TL;DR: Learn R if you like data and work in Academia or Healthcare.

R is primarily used for data analysis, statistics, and machine learning. It stores data in different structures, including matrices, vectors, data frames, among several others. As a prerequisite to learning R, you should be comfortable with statistical concepts, matrices, algebra, and databases.

The most common industries utilizing R tend to be Academia and Healthcare (Source 1). However, anyone interested in general programming would stand to benefit from learning R. Understanding any object-oriented programming language is a powerful thing in the 21st century. The concepts for any object-oriented language are translatable to others.

Why Should I Learn R?

TL; DR: R has many advantages over Excel.

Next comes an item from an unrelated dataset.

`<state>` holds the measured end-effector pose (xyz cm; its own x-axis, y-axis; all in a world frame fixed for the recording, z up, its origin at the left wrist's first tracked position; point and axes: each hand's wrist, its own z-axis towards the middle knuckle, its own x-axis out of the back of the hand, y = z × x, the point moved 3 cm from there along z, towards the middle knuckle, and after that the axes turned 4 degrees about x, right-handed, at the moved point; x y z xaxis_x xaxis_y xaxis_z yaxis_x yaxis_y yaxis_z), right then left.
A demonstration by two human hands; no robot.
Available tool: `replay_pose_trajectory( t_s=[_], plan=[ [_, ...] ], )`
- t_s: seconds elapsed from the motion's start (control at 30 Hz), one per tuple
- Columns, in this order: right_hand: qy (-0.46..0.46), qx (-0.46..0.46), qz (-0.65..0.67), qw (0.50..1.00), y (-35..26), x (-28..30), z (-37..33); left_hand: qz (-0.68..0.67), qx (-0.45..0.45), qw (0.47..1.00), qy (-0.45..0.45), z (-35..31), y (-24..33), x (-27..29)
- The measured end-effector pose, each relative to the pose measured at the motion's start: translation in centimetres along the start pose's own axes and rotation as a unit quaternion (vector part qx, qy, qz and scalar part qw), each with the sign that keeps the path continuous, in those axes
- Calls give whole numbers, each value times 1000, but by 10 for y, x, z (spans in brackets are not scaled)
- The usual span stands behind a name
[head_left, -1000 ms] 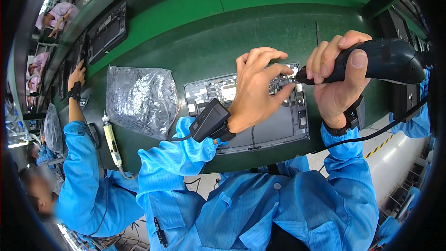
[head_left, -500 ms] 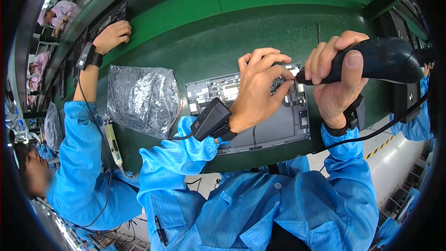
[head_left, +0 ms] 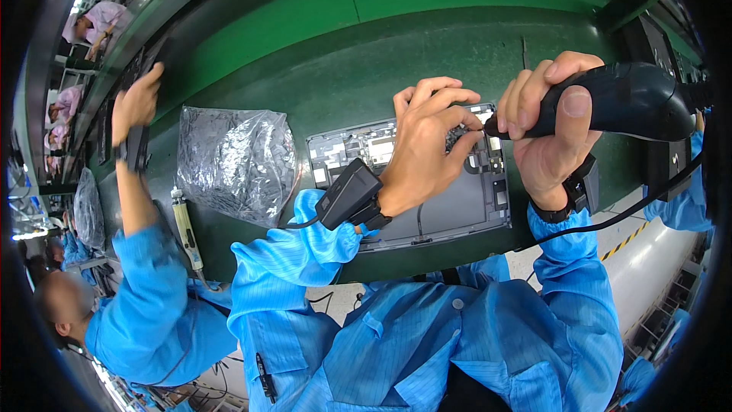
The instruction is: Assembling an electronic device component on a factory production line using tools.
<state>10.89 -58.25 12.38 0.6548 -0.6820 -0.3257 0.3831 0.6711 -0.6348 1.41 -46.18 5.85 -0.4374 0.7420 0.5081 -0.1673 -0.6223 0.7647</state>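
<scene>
An open grey device chassis (head_left: 457,210) with circuit boards lies on the green bench (head_left: 320,61) in front of me. My right hand (head_left: 550,126) grips a black electric screwdriver (head_left: 633,101), its tip pointing left onto the chassis's upper edge. My left hand (head_left: 428,145) rests over the boards, fingertips pinched right at the screwdriver tip; what they hold is too small to see. A black box (head_left: 348,194) is strapped to my left wrist, and a black strap circles my right wrist.
A crinkled clear plastic bag (head_left: 235,160) lies left of the chassis. A pale handheld tool (head_left: 186,229) sits at the bench's front edge. A co-worker in blue (head_left: 145,313) at my left reaches up to dark trays (head_left: 130,80) at the far left.
The co-worker's arm has stretched further up and away toward the far-left trays. My hands and the screwdriver stay at the same spot on the chassis.
</scene>
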Motion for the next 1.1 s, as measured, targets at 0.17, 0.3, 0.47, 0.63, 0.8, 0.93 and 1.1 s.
replay_pose_trajectory(
  t_s=[0.17,0.3,0.47,0.63,0.8,0.93,1.1],
  plan=[
    [-11,0,-3,1000,0,-1,-1,-5,0,1000,-1,0,0,0],
    [1,-16,0,1000,-2,-2,-3,-1,2,1000,-2,-1,0,0],
    [-16,-34,-48,998,-1,2,-3,14,-9,1000,-3,0,1,0],
    [6,-48,-33,998,1,3,-5,46,0,999,8,-2,1,-2],
    [33,-64,-8,997,7,4,-9,45,9,999,6,-4,1,-3],
    [30,-75,-31,996,7,4,-9,31,18,999,6,-2,2,-4],
    [27,-67,-9,997,9,2,-9,39,32,999,6,-4,4,-3]
  ],
)
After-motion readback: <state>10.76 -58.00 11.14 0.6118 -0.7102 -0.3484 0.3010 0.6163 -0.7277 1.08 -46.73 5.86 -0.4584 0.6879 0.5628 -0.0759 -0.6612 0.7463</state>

  1. Reproducibility- easy to reproduce analyses or procedures that you want to apply repeatedly (i.e. automation)
  2. Visualization- capable of creating interactive, complex visualizations through libraries such as Shiny
  3. Price- the software is free
  4. Popularity- ranks as #3 most popular programming language for data scientists
  5. Community- R is open source, has a dedicated community that continues to develop new packages and post them to the package repository called CRAN, and there is plenty of documentation online to help you learn (See list of resources at the bottom)
  6. Big data- R can handle data at a much larger scale than Excel
  7. Statistics- the range of statistical analyses available far outnumber what is possible in Excel and most other programming languages.

Where Do I Begin?

TL; DR: Install Rstudio

When it comes to programming, the first suggestion I would have for anyone is to download an Integrated Development Environment (IDE). IDEs are applications that handhold you throughout the process of writing code. It is akin to the spell check and grammatical help that Microsoft Word provides. Personally, I use Rstudio for my R programming, but I know Jupyter notebook is fantastic as well. You could install BOTH at the same time if you install Anaconda; however, I would only suggest that if you know you will be pursuing a more data-centric job, such as a data analyst or data scientist.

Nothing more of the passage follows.